Rather, under the recommendation of the Colonial Office’s new Middle East Department, Churchill greatly expanded the area under consideration and incorporated the entire area east of the Jordan into the Mandate for Palestine – but simultaneously disapplied the Jewish national home sections of the Mandate in that area, which later became Transjordan.
This of course deeply disappointed the Zionists, since it meant the area east of the river Jordan, including the region where two and a half of the tribes of Israel had settled in biblical times, would not be available as part of the national home.
Churchill’s actions and motives appeared to exclude consideration for the Jews. However, it seems that he was more kindly disposed towards the Jewish people than has been believed.

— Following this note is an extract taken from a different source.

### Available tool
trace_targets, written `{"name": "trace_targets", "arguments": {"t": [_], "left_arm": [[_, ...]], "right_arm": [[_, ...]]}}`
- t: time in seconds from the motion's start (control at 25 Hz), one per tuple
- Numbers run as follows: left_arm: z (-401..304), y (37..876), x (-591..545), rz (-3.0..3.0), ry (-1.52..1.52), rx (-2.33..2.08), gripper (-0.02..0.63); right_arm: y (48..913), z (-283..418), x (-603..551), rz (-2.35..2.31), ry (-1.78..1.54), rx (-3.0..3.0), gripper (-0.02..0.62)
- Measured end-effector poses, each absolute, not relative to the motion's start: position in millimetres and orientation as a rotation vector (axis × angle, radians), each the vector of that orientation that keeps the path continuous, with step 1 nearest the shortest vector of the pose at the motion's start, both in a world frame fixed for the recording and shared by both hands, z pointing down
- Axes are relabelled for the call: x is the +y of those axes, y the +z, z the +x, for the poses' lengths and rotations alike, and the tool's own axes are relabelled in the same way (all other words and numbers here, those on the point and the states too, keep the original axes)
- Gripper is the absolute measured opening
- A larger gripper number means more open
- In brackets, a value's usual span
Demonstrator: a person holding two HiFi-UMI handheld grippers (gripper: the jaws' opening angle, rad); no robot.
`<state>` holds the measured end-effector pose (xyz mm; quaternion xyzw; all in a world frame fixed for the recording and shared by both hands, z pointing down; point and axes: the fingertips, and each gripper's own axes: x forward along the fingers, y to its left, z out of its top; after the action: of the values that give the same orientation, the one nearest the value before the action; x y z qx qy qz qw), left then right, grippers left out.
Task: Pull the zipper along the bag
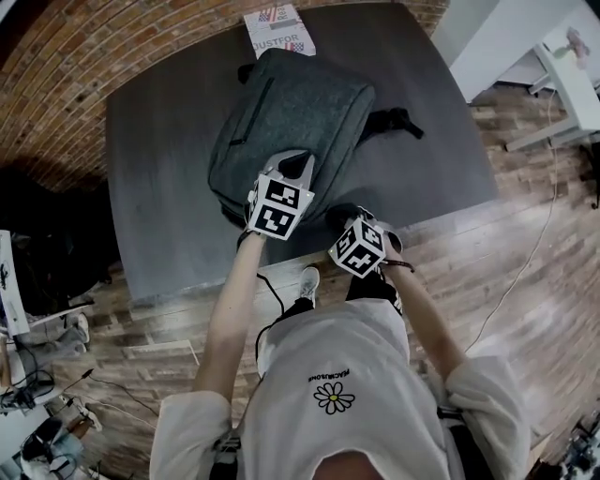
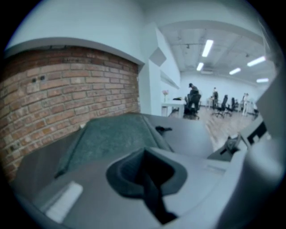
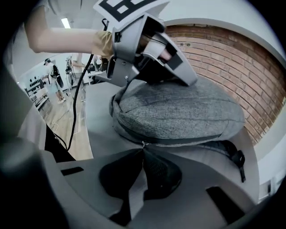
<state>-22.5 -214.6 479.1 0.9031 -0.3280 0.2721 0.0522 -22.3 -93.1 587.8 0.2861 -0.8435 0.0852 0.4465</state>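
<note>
A grey backpack (image 1: 291,112) lies flat on the dark table (image 1: 159,187). My left gripper (image 1: 302,167) is shut and rests its tips on the near end of the bag's top; in the right gripper view the left gripper (image 3: 190,80) presses on the fabric of the backpack (image 3: 178,107). In its own view the left gripper (image 2: 144,156) holds nothing, with the backpack (image 2: 111,134) stretching ahead. My right gripper (image 1: 339,216) is at the bag's near side edge. There the right gripper (image 3: 143,150) is shut on the small metal zipper pull (image 3: 143,144), on the dark zipper line (image 3: 192,140).
A printed leaflet (image 1: 279,28) lies at the table's far edge behind the bag. A black strap (image 1: 398,122) trails off the bag's right side, with a buckle (image 3: 237,159) near the gripper. A brick wall (image 1: 75,56) runs behind and left. White desks (image 1: 525,47) stand at the right.
</note>
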Motion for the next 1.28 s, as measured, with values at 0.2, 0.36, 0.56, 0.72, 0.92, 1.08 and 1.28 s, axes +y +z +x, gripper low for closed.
{"name": "trace_targets", "arguments": {"t": [0.2,0.36,0.56,0.72,0.92,1.08,1.28], "left_arm": [[-105,474,-215,2.747,0.942,-1.178,0.001],[-166,480,-219,2.622,0.941,-1.339,0.001],[-169,481,-214,2.634,0.886,-1.257,0.078],[-127,479,-192,2.775,0.986,-1.1,0.073],[-62,468,-175,2.951,1.014,-0.915,0.075],[-5,490,-166,3.048,1.266,-0.635,0.086],[6,511,-172,2.983,1.199,-0.521,0.056]], "right_arm": [[585,-12,-92,0.689,0.179,-2.045,0.006],[583,6,-89,0.696,0.149,-1.994,0.006],[585,59,-98,0.801,0.148,-1.904,0.006],[587,106,-115,0.891,0.141,-1.821,0.006],[589,151,-144,0.959,0.126,-1.743,0.006],[586,167,-157,0.983,0.131,-1.732,0.006],[580,165,-145,1.022,0.212,-1.79,0.006]]}}
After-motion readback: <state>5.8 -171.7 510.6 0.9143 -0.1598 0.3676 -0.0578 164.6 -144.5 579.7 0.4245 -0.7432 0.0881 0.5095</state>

Prior to the Cairo Conference, he had invited Col T E Lawrence (‘Lawrence of Arabia’) to be his Arab Affairs Adviser, and asked him to see the Emir Faisal, a son of the Sherif of Mecca, who represented the Arabs in post-WWI deliberations.

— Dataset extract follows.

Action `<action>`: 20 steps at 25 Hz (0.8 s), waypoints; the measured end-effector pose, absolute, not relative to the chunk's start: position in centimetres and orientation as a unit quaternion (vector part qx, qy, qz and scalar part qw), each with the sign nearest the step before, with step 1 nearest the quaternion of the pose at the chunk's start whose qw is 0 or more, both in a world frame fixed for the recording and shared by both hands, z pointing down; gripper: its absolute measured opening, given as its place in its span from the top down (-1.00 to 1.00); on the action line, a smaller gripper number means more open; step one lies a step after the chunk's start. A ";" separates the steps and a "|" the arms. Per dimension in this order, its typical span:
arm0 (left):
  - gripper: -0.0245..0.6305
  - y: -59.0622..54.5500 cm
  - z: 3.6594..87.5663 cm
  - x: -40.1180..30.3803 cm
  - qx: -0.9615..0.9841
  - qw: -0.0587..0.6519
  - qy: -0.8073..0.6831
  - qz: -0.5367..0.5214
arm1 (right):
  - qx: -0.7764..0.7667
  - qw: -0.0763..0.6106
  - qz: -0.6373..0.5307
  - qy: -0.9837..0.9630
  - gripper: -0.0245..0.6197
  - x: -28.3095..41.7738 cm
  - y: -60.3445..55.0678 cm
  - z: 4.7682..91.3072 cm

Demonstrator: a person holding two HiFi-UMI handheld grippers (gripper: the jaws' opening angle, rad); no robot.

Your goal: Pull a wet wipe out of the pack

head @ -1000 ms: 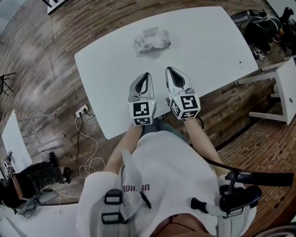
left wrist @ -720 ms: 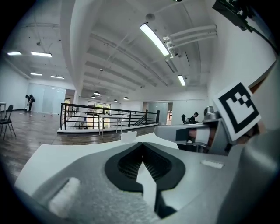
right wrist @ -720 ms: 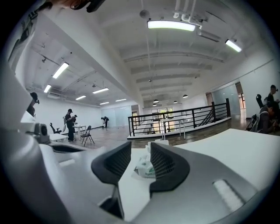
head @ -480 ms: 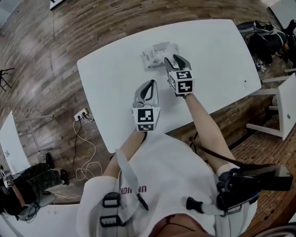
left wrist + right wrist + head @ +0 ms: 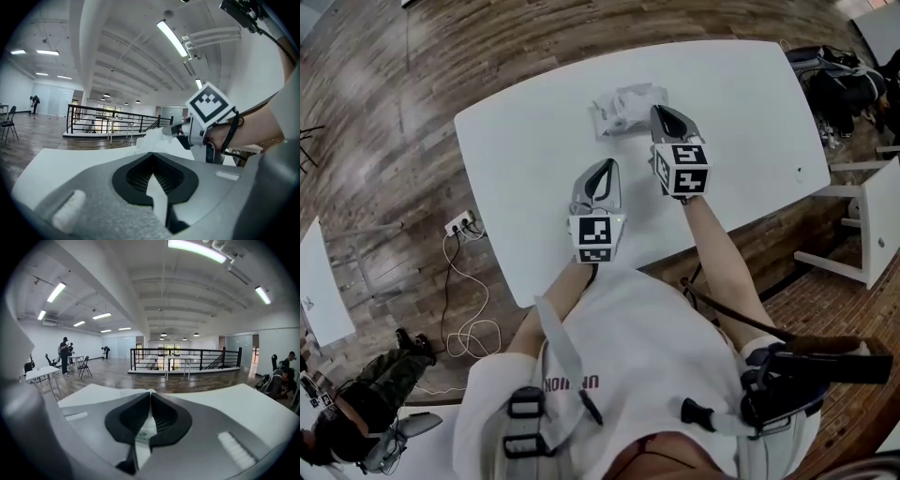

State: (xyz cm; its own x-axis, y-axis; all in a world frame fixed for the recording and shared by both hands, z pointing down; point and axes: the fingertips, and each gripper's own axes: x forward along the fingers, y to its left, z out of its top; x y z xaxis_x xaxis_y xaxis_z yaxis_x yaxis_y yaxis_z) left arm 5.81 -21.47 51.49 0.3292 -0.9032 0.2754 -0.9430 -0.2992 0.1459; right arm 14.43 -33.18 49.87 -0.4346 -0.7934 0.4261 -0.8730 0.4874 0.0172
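Observation:
The wet wipe pack, white and crumpled, lies at the far middle of the white table. My right gripper has its tips at the pack's right edge. Its jaws are shut, with a white, green-printed bit of the pack showing between the pads. In the left gripper view the right gripper noses into the pack. My left gripper hovers over the table nearer to me, a hand's length short of the pack, jaws shut with nothing in them.
Dark bags lie on the wooden floor at the far right, and a white stool stands right of the table. A power strip with white cables is on the floor at the left. Black railings and distant people show in the hall.
The right gripper has travelled forward from beside the left one to the pack's right edge. The left gripper has moved forward a little.

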 end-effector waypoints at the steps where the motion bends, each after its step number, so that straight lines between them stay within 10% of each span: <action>1: 0.92 -21.3 51.4 5.7 0.803 0.140 -0.575 0.070 | 0.493 0.166 0.083 -0.850 0.89 14.3 -32.8 46.7; 7: 0.92 -19.9 50.6 4.3 0.795 0.133 -0.589 0.061 | 0.470 0.103 0.047 -0.875 0.89 14.3 -26.7 39.4; 13: 0.92 -18.6 50.7 1.9 0.775 0.136 -0.614 0.059 | 0.375 0.287 0.149 -0.869 0.89 11.2 -18.8 55.3; 16: 0.92 -18.2 51.0 2.6 0.781 0.133 -0.607 0.064 | 0.323 0.354 0.188 -0.858 0.35 10.6 -16.0 60.6; 20: 0.92 -18.5 50.7 3.1 0.788 0.129 -0.599 0.064 | 0.373 0.267 0.156 -0.875 0.38 11.3 -17.5 56.5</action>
State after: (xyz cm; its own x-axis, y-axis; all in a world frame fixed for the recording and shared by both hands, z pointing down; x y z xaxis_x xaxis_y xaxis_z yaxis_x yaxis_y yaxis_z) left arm 3.14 -18.53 50.75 0.2736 -0.9273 0.2555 -0.9603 -0.2486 0.1264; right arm 11.27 -17.51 56.47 -0.5791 -0.5697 0.5831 -0.7363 0.6726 -0.0741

The outcome of Lawrence’s private discussions with him, communicated on 17th January 1921 to Churchill’s Private Secretary, was that Faisal had “agreed to abandon his father’s claim to Palestine,” which left “four questions” (ie conditions: regarding Mesopotamia, Transjordan, ibn Saud and Yemen).

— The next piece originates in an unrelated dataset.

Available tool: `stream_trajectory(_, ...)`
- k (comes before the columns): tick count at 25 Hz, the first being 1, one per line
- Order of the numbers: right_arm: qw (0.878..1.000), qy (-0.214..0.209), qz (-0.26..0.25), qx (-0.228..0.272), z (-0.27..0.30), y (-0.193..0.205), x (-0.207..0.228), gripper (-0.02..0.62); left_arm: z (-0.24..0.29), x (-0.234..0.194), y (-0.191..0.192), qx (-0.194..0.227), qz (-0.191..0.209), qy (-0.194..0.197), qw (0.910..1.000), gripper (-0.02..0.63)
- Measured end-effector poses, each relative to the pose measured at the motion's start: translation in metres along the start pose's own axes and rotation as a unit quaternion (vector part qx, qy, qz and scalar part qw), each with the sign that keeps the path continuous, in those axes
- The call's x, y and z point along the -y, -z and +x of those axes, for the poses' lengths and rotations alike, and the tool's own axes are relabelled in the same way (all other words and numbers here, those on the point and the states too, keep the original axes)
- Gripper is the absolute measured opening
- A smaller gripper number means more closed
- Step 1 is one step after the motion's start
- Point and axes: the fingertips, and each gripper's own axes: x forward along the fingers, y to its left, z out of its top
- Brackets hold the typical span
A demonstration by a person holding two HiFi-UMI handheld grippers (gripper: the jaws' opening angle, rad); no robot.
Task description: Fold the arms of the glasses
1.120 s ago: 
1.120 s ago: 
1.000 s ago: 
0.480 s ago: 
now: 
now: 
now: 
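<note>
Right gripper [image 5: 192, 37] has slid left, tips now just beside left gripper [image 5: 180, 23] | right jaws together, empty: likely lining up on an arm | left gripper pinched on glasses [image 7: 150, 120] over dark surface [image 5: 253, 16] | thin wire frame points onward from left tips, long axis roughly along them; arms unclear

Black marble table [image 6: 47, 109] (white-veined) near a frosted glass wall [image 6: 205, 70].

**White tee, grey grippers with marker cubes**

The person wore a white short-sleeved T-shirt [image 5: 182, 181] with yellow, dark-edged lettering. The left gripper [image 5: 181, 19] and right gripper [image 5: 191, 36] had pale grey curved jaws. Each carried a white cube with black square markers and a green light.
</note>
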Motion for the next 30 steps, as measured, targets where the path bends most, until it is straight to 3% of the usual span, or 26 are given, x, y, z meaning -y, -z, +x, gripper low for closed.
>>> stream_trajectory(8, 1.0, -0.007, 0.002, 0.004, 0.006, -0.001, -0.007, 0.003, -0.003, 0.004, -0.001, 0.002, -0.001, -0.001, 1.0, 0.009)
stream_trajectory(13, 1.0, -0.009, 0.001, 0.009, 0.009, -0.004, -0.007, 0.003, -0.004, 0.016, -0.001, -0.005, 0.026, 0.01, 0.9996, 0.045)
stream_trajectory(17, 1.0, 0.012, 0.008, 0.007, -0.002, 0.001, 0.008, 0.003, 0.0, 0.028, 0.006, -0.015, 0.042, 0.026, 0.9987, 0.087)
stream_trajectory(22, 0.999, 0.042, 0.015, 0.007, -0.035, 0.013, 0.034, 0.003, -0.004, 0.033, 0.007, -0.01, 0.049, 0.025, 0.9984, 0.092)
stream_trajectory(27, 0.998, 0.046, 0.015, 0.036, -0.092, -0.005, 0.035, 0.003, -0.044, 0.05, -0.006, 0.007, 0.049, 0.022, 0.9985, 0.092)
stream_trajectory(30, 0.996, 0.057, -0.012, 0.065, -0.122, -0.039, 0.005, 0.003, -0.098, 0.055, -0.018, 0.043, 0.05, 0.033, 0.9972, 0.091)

So, reading between the lines, the initiative for this agreement concerning Palestine must have come from Churchill himself.
This was no small concession from Faisal, as he himself had been crowned King of Syria including Palestine a year earlier by the Syrian Congress, before being ejected by the French who had been given the Mandate for Syria. His brother Abdullah was marching north through Transjordan to help restore him to the throne.
In short, Churchill wanted to ensure that the Jewish national home in Palestine would not be attacked by external aggressors, and to set conditions ensuring its protection. And Faisal’s four questions were in effect met as a result of Churchill’s decisions at the Cairo Conference two months later.
Additionally, raiding bands had been crossing the Jordan, attacking Jews on the west. Churchill wanted to install an Arab Governor in Transjordan under the Mandate for Palestine (choosing Abdullah), who would stop these anti-Jewish raids, disturbances and propaganda, as well as prevent anti-French activity (including Abdullah’s own plans for that!). And for these purposes, he said Britain must give support either in troops or money.
Churchill must therefore have believed he was protecting a Jewish national home within the area west of the Jordan as much as possible from external aggression – whether (a) local aggression from the east of the Jordan, or (b) further afield from the wider Arab Middle East.
But what of Transjordan?
The British had a WWI 1915/16 agreement with the Sherif of Mecca, to recognise and support the independence of the Arabs in certain territories and give advice and assistance including in setting up the most suitable forms of government, in return for the Arabs rising up against their Turkish overlords.
The agreement was conditional. The conditions were not fulfilled in the area west of the Jordan, but were in Transjordan.
Churchill must therefore also have believed that his plan fulfilled – as much as possible – British war-time commitments to both the Jews and the Arabs.
It is worth noting that the Agenda for the Cairo Conference, which was largely drawn up by T E Lawrence and Major Young of the Middle East Department, may have been somewhat underhand in giving no indication that the San Remo Resolution was an international legally binding document made by the victors of WWI, whereas the McMahon-Sherif of Mecca agreement was a series of letters, with conditions attached. Churchill may have considered acting differently if this had been drawn to his attention.
In conclusion, whether Churchill’s decisions at Cairo were right or wrong, behind them lay the welfare of the Jewish people at heart.